It’s great to spend some spots in your garden for shade-loving plants. They will add a charming view to your garden. Some can even support the growth of other plants in your garden. If you get interested, you may try growing them in borders, edges, and garden fence. But the point here is many of these shade-loving plants look cool and thrive in containers and hanging baskets. Why not give this gardening idea a go?
We’ve rounded up 25 shade-loving plants for containers and hanging baskets. If you’re finding some plants that do well and look pretty in these, just give this collection a look. You can keep your plants indoors or out. They will liven up your space. But be sure to choose the right containers or hanging basket for your plants and give them proper care, of course.
Not all succulents appreciate the sun. There are several varieties that do better in light shade, especially during the summer months. They can tolerate some morning sun, but the scorching afternoon sun may fry them to a crisp. Here are some of the most popular species: fairy crassula, sedum, aloe vera, jade, devil’s backbone, many different kinds of Sansevieria (snake plant) and kalanchoe.
Fuchsia loves living at temps between 55° to 80° Fahrenheit, if the thermometer consistently stays higher than that they’ll probably stop flowering. You can find it in a variety of colors with unique flowers, most all of which spill beautifully over the sides of hanging baskets and tall containers. Fuchsias will easily thrive in regions with naturally cool summers. In warmer climates, they perform best in fall.
Begonia comes in a variety. The topline way to divide them up is by root type. Tuberous begonias are a herbaceous perennial that is usually grown outdoors. Begonias with fine-fibrous root systems are best as houseplants. Both kinds thrive in low light and well-drained soil.
Some hydrangea varieties look pretty cool in pot dwellers. All you need to do is provide it with sufficient water. They’ll need more water than those grown directly in the garden soil. Keep your hydrangea pots in the spot where they best receive morning sun and afternoon shade in all climates.
Hosta is also commonly grown in pots. All hostas prefer rich, well-drained soil, and do best in part shade, although some varieties can tolerate a little direct sunshine. Make sure that you provide ample water and spread mulch around them to help retain moisture. Its spikey white to lavender blooms attract bees, butterflies and hummingbirds to your garden. Unfortunately, their leafy green foliage is a tasty treat for deer and rabbits.

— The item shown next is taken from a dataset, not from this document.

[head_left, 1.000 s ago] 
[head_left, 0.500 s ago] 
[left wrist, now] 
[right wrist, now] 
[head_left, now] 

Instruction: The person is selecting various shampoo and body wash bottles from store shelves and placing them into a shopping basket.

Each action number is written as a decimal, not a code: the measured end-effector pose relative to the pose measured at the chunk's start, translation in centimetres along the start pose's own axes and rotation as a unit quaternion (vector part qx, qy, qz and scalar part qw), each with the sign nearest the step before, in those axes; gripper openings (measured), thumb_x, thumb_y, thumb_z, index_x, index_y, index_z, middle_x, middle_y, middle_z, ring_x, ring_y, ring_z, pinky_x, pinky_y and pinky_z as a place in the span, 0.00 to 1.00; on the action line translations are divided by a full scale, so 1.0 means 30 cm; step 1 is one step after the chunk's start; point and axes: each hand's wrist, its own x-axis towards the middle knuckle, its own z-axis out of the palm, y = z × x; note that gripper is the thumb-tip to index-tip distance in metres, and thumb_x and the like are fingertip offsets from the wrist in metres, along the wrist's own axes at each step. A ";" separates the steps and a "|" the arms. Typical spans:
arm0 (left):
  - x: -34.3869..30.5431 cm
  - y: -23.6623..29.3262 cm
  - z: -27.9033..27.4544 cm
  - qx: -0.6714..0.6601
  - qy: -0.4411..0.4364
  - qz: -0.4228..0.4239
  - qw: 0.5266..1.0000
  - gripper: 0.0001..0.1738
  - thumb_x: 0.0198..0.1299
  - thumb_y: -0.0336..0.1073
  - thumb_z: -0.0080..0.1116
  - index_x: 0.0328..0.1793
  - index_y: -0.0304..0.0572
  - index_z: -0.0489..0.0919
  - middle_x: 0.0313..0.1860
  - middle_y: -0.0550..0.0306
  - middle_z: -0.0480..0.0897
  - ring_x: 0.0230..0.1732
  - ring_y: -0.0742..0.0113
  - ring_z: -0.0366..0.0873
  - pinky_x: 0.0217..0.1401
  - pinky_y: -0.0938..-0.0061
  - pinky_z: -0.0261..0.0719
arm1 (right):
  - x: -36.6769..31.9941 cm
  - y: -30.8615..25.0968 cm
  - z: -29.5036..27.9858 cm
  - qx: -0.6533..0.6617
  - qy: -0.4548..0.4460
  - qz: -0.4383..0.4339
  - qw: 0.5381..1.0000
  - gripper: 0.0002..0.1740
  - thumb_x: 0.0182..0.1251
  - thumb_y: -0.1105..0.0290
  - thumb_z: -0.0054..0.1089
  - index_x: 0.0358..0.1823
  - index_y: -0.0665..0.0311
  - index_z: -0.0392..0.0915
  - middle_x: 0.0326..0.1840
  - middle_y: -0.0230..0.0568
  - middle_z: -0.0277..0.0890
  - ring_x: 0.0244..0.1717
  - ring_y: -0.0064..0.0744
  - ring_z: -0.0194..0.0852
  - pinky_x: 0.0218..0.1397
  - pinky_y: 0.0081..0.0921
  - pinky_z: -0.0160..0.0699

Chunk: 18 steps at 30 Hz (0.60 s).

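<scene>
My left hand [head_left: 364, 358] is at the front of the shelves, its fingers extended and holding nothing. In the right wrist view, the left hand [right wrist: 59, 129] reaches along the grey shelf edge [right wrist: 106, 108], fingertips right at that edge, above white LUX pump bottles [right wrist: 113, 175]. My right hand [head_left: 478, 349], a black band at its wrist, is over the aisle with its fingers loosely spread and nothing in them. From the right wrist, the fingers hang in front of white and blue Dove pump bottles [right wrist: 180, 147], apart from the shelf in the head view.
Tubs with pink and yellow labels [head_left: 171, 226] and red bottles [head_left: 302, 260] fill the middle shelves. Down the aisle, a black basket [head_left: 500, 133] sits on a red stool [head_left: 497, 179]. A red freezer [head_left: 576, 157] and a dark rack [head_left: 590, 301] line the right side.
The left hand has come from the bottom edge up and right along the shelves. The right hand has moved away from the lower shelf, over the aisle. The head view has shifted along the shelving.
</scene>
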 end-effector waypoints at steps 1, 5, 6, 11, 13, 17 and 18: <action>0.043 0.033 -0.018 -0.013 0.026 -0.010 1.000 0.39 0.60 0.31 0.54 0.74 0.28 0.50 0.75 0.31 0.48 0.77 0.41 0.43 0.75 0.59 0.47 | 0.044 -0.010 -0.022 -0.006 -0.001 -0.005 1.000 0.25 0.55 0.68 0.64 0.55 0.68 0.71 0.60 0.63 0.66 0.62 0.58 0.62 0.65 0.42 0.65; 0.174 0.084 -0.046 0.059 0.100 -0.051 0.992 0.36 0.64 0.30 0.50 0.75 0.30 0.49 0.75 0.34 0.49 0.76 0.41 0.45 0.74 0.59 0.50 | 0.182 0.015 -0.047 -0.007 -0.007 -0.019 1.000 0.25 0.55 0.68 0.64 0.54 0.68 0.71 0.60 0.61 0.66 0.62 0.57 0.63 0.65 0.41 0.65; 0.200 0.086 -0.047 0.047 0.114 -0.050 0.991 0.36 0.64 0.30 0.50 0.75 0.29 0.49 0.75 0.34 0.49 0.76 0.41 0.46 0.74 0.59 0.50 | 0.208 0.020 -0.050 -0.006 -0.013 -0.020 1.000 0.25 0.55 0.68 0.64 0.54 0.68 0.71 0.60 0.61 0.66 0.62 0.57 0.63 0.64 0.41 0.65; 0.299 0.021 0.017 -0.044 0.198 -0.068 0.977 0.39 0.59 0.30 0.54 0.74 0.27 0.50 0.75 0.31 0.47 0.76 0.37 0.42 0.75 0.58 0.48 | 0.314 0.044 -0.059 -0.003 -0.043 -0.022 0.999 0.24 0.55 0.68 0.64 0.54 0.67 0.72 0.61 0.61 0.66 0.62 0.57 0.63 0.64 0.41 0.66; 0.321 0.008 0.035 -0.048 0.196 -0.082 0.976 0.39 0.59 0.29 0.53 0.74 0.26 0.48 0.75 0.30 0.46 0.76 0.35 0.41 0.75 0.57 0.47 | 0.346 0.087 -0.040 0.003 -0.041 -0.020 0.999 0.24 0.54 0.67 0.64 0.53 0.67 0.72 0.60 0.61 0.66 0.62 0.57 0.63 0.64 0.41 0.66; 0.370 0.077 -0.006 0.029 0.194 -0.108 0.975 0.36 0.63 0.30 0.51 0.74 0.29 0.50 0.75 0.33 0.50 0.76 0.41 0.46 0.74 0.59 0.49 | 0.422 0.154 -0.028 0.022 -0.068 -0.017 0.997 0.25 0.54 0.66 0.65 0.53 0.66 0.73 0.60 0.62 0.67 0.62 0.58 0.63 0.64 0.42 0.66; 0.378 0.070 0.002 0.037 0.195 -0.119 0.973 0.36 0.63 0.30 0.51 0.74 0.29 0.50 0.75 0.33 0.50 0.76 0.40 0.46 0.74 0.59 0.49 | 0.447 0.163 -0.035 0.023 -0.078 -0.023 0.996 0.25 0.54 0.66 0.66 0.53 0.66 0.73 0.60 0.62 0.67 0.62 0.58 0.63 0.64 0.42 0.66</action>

Who can’t resist these beautiful perennial shade flowers? Astilbes are prized for their feathery, plume-like blooms that will stand above ferny foliage making them the perfect thriller in a mixed container garden. Once blooming, these will attract butterflies and look great in fresh floral arrangements. Astilbes can range in size from 6″ to 24″, so make sure that you choose the right variety that will fit your containers.
Heucheras also come by the name coral bells or alumroot. This hardy perennial is striking in borders with other shade-loving perennials, but they also look fabulous planted solo in containers. It prefers partial shade but can take more sun in cold climates.
8. Carex ‘Toffee Twist’
Carex ‘Toffee Twist’ will bring a new breath to your garden. It’s slender, bronze-green foliage that forms a loose mound to 18″ tall and 12″ wide. A cool-season grass, ‘Toffee Twist’ grows actively in spring and fall — whenever temperatures stay below about 75° F. It thrives in moist, well-drained soil or potting soil in part shade to full sun. Cut back by two-thirds in early spring for its healthy growth.
There are about 300 species of clematis and an even bigger number of hybrids. To grow them at your house, you should check with your local extension or garden center to see what does well in your area. I really love vining clematis as it looks wonderful in a container climbing up an arbor, pergola or trellis. This plant thrives in moist, well-drained soil.
10. Hakone Grass, Siberian Bugloss + Heuchera
Looking for a cascading basket full of dramatic texture and earthy color for your garden? A mix of hakone grass (aka – Japanese forest grass), two varieties of heuchera (aka – coral bells) and Siberian bugloss come as the rescue. Hakone grass is one of the best ornamental grasses for shade containers as it grows slowly and spills nicely.